Преобразовательные проекты Радищева в целом лежали в русле намерений реформаторов первых лет александровского царствования. Однако общность стратегических целей отнюдь не означала полного единогласия. Взгляды Радищева были много радикальнее замыслов его высокопоставленных покровителей (см.: Троцкий 1936) и вполне могли вызывать их неудовольствие, о котором говорят и Пушкин, и Ильинский, и Борн, и Павел Радищев. По словам Павла Радищева, начальник его отца граф Завадовский «дал ему почувствовать, что в другой раз может подвергнуться подобной беде и даже произнес слово Сибирь» (Биография 1959: 95). По свидетельству Н. С. Ильинского, также служившего в Комиссии по составлению законов, Радищев «ходил часто к графу Завадовскому и <…> искал, чтоб дано было ему 15 000 рублей на поправку разоренного состояния». Однако раздраженный дерзостью мнений и проектов Радищева Завадовский,

наскучив его требованиями и мыслями подобными прежним, не только отказал ему в желаемом, но еще сказал о том, графу Воронцову, его рекомендовавшему. Сей, призвав его жестоко выговаривал и что если он не перестанет писать вольнодумнических мыслей, то с ним поступлено будет еще хуже прежнего (Ильинский 1879: 415).

Маловероятно, что Воронцов действительно угрожал Радищеву репрессиями. Однако он вполне мог выразить чрезмерно ретивому подопечному упреки по поводу радикализма его воззрений, уже некогда навлекшего на самого Воронцова высочайшее недовольство. Утрата благосклонности покровителя, неизменно выручавшего его в самых трагических обстоятельствах жизни и составлявшего его единственную опору, была для Радищева равносильна гибели. Как сказано в «Дневнике», «колико тяжко быть обмануту теми, в которых полагаем всю надежду!» (Радищев 1938–1952 I: 140).

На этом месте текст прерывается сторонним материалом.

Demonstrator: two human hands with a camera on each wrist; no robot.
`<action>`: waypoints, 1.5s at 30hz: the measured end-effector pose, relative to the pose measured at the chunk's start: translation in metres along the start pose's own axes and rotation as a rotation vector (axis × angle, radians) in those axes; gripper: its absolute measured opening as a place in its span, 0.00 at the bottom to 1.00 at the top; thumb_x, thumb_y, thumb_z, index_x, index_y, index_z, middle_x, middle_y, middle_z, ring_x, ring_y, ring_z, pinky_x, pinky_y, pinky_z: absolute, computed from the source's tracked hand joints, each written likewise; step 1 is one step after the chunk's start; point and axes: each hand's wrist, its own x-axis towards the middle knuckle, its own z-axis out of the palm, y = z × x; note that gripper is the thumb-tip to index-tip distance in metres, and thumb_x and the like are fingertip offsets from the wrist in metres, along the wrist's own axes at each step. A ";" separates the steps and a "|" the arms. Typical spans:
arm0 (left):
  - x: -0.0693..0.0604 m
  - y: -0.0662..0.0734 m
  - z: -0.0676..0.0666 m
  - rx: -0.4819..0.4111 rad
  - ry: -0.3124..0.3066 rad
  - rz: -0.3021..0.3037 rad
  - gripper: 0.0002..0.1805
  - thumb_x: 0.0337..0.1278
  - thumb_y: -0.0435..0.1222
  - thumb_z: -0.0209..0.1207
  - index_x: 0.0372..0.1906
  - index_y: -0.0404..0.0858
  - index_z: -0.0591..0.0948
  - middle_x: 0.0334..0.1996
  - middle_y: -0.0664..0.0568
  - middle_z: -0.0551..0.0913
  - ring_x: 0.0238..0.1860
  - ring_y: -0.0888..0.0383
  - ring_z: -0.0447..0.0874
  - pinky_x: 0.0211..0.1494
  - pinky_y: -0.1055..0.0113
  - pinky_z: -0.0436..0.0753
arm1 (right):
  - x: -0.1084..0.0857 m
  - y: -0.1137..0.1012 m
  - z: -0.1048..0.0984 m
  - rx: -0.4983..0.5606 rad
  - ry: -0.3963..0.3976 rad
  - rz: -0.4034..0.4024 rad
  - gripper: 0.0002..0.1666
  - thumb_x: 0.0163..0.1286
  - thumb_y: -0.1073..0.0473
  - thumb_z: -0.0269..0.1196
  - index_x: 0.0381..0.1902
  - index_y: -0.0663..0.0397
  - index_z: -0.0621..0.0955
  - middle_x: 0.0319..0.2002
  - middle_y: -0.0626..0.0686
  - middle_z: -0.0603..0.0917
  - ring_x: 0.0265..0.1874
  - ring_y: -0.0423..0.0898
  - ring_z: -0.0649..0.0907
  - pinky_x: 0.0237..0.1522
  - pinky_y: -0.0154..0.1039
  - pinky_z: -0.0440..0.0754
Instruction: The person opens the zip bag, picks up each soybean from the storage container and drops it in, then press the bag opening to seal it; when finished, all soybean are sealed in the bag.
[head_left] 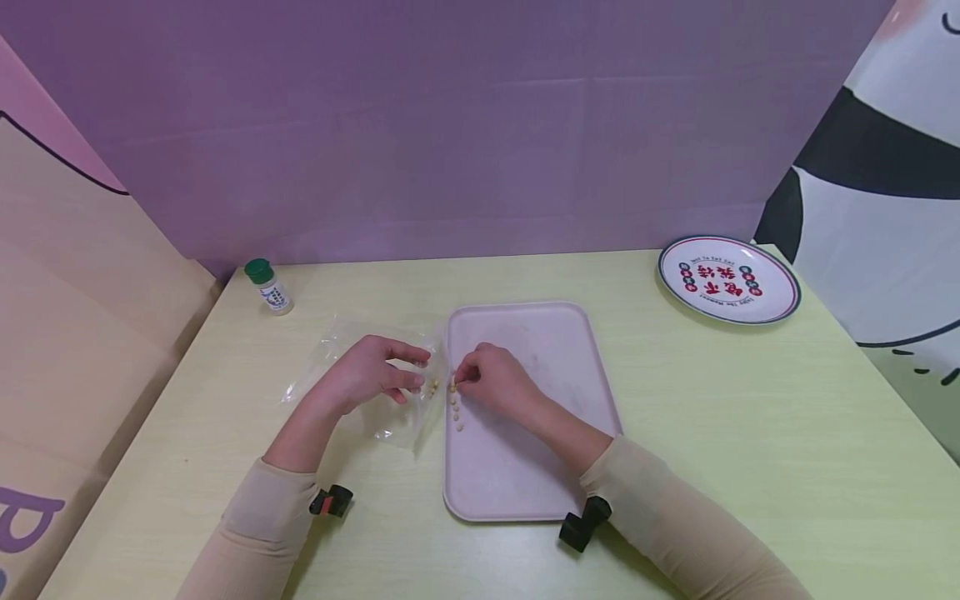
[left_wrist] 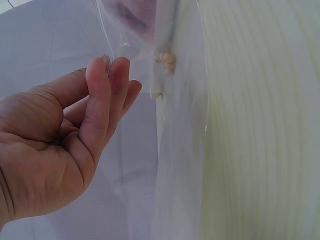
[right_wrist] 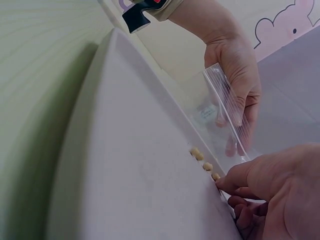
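My left hand pinches the edge of a clear plastic bag between thumb and fingertips. In the left wrist view its fingertips meet at the film, and a small clump of pale yellow soybeans shows inside the bag. My right hand is over the left edge of a pale pink tray, its fingers curled. Its fingertips pinch one soybean. Several more soybeans lie in a row along the tray's left rim, nearer the body.
A small bottle with a green cap stands at the table's back left. At the back right lies a white plate with red lettering. A purple backdrop rises behind the light wooden table.
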 end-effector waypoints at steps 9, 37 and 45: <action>0.001 0.000 0.000 -0.003 0.002 0.000 0.23 0.59 0.27 0.67 0.61 0.30 0.81 0.60 0.39 0.81 0.34 0.53 0.87 0.38 0.64 0.87 | 0.000 0.001 0.001 0.006 0.043 -0.001 0.03 0.62 0.67 0.68 0.32 0.56 0.88 0.31 0.49 0.77 0.34 0.45 0.78 0.43 0.38 0.78; 0.001 0.000 0.000 0.015 -0.003 -0.009 0.23 0.60 0.28 0.67 0.61 0.30 0.81 0.59 0.39 0.82 0.33 0.53 0.87 0.39 0.64 0.87 | -0.001 -0.005 -0.001 0.323 0.247 -0.124 0.02 0.66 0.67 0.69 0.37 0.56 0.87 0.33 0.50 0.77 0.28 0.47 0.75 0.31 0.35 0.74; 0.000 0.001 0.001 0.014 -0.004 -0.014 0.23 0.60 0.28 0.67 0.61 0.31 0.81 0.59 0.39 0.81 0.33 0.52 0.87 0.39 0.64 0.87 | -0.001 -0.005 0.001 0.313 0.193 -0.162 0.04 0.64 0.67 0.70 0.36 0.55 0.87 0.32 0.50 0.77 0.29 0.45 0.75 0.33 0.35 0.74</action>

На протяжении десятилетия после ареста Радищев мог, по крайней мере, надеяться на высочайшее снисхождение. Теперь он был полностью прощен и возвращен на службу, но безысходность его положения только усугубилась. В случае новой опалы увеличившееся семейство оказывалось в положении худшем, чем в 1790 году, когда писателю был объявлен смертный приговор. Тогда его дети еще могли рассчитывать на немалое имущество Радищевых и Рубановских, а главное – на неизменную деятельную заботу тетки, заменившей им мать. Теперь у них не было ни того ни другого.